The four of them went out into the street and were hit anew by the heavy silence everywhere, as though the whole town had been mysteriously evacuated. It was thus all the more spooky when they heard a repetitive squeaking noise coming from a short distance away.

“It’s coming from the direction of the house”, said Joby, his breathing getting rapid with panic.

They went back towards the house, and found Lonts standing just inside one of the back iron gates, silently watching them approach. Bengo was on the other gate, using his right leg to propel himself backwards and forwards. This was the source of the squeaking noise.

“You little bastard, I wondered what the fuck that was!” said Joby.

They turned to leave again.

“Where are you going?” said Lonts.

“Up to the main square for a drink”, said Joby “And don’t ask if you can come ‘cos you can’t!”

On looking back when they were halfway up the street though they found Bengo and Lonts a few paces behind them, Bengo not even reaching Lonts’s shoulder. The other four reluctantly let them join them. When they reached the main square they found it completely devoid of human life. There was no one about at all. Normally, apart from a couple of hours in the middle of the night, it was a hive of activity.

“This is too fucking eerie”, said Joby.

“I think we should go back to the house”, said Ransey.

He pulled Bengo off one of the rickshaws on the abandoned rank nearby, and they retraced their steps down the side street to the house. They locked the main gates behind them when they reached it.

Joby was appalled to find the door of the store-room standing open. He ran inside, where Adam and Toppy were collecting supplies for preparing supper.

“Don’t you ever think about anything other than preparing meals?” Joby shouted at Adam.

“I would dearly like to, old love!” said Adam “But you’d soon complain if you couldn’t feed your miserable little face at regular intervals”.

“How did you get in here anyway?” said Joby “We took the key with us”.

“Why?” Adam barked.

“I knew there was a spare key hanging up in the pantry”, said Toppy.

Joby gave a roar and made as if to throttle Topy.

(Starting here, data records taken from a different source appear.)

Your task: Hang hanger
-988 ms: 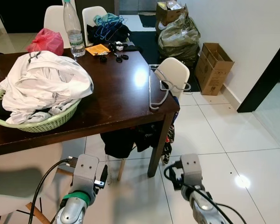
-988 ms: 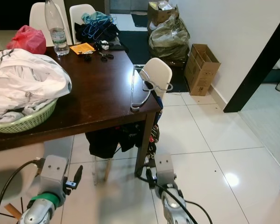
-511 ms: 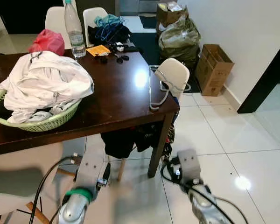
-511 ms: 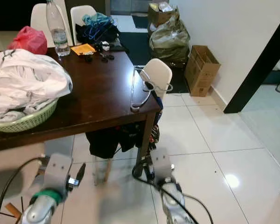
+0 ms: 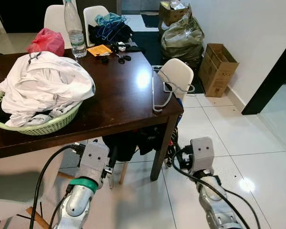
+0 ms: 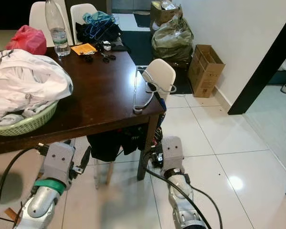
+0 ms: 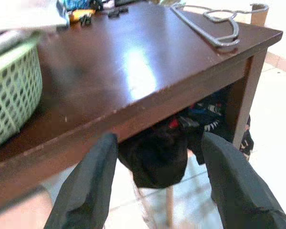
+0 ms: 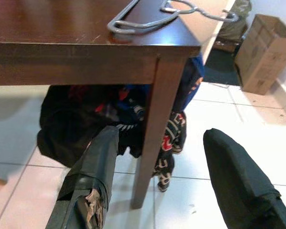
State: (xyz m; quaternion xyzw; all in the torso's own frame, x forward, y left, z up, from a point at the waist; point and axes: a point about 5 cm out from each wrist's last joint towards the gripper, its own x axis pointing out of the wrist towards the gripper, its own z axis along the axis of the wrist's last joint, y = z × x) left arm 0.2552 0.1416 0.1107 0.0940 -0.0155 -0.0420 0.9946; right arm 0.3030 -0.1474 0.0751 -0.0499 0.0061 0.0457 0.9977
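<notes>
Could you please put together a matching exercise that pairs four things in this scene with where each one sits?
Things:
1. wire hanger
2. laundry basket
3. water bottle
4. cardboard box

Places:
A. on the floor against the white wall
B. upright at the table's far edge, beside the red bag
C. flat at the table's right edge, near the corner
D. on the table's left part, heaped with white clothes

Pairs: 1-C, 2-D, 3-B, 4-A

Head eyes look down; wrist views face the table (image 7: 133, 90) edge closely.
</notes>
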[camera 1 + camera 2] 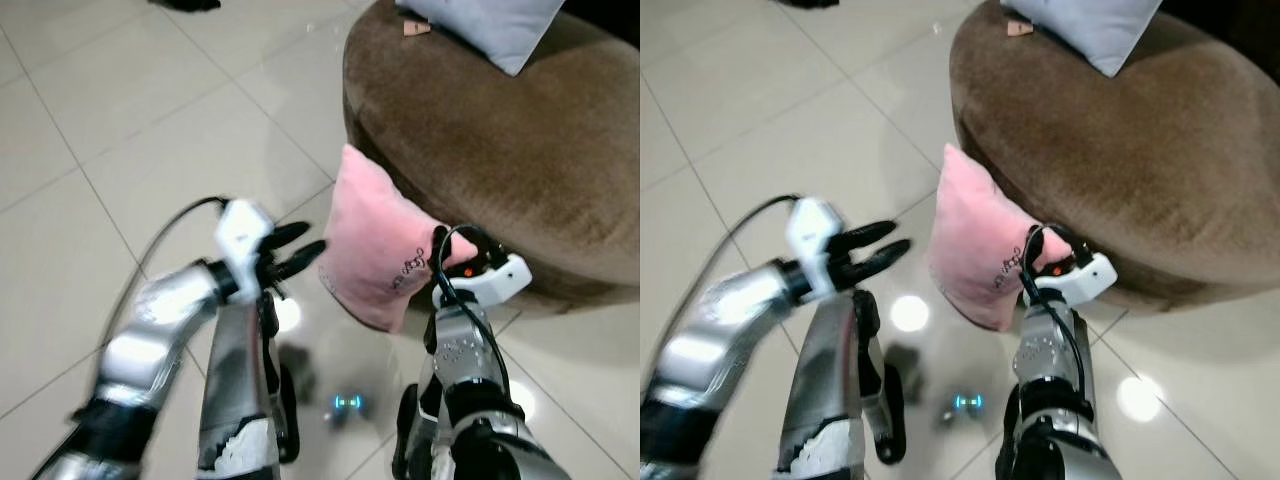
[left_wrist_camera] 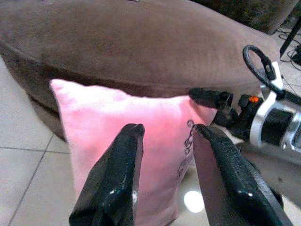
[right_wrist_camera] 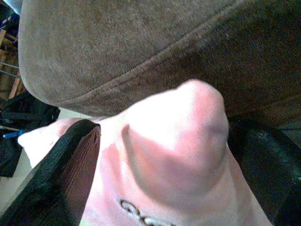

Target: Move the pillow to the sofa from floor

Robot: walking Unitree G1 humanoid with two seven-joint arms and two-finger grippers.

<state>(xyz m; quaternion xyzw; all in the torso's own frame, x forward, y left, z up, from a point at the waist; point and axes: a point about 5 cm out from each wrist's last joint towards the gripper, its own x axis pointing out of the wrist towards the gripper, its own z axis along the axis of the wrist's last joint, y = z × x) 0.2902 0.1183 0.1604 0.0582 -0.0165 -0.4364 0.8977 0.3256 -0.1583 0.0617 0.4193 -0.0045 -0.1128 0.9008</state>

“That’ll be quite enough of that, thank you very much!” said Adam.

“There’s a fucking Reptile Man under the trap-door, Adam!” said Joby “Me and Kieran nearly got attacked by it earlier. That’s why we piled all that stuff on top of it”.

“What were you doing trying to get down there?” said Adam “Oh never mind. I should know better than to ask really shouldn’t I!”

He ushered them out of the room and double-locked the door.